_THE PROBLEM_: Write the full listing out again, word for word, but omit the pictures.
════
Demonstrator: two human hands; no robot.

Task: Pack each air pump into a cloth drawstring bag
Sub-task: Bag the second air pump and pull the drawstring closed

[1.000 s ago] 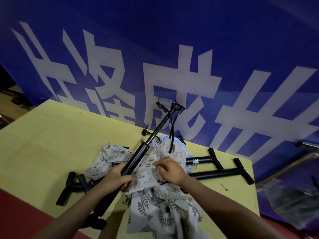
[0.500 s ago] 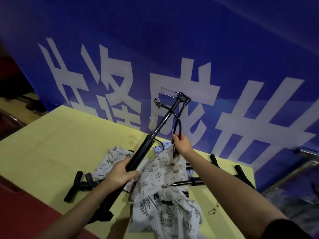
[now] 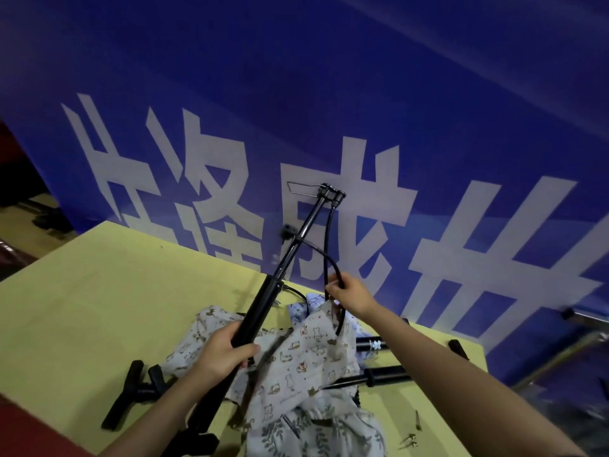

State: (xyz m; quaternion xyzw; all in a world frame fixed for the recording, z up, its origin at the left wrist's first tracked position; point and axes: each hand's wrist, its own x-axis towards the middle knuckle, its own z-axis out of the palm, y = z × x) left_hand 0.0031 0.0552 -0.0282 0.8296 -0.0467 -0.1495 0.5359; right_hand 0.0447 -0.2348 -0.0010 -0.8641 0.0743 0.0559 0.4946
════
_EXERCISE RESULT_:
Demonstrator: two human hands; no robot.

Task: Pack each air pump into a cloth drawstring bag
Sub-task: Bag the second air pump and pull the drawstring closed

[1.000 s ago] 
[0.500 s ago] 
[now] 

State: (xyz m; quaternion xyzw; all in a world frame fixed for the recording, z up, its origin at the left wrist's first tracked position; point and axes: each hand's wrist, its own x-axis towards the middle knuckle, its own z-axis out of the palm, y = z × x) left_hand 0.0031 0.0552 -0.0282 0.8296 -0.0467 -0.1495 0.5359; right_hand 0.0447 -0.2348 -0.0010 -0.8641 0.0743 0.0559 0.4946

The work is done, and the output is complete.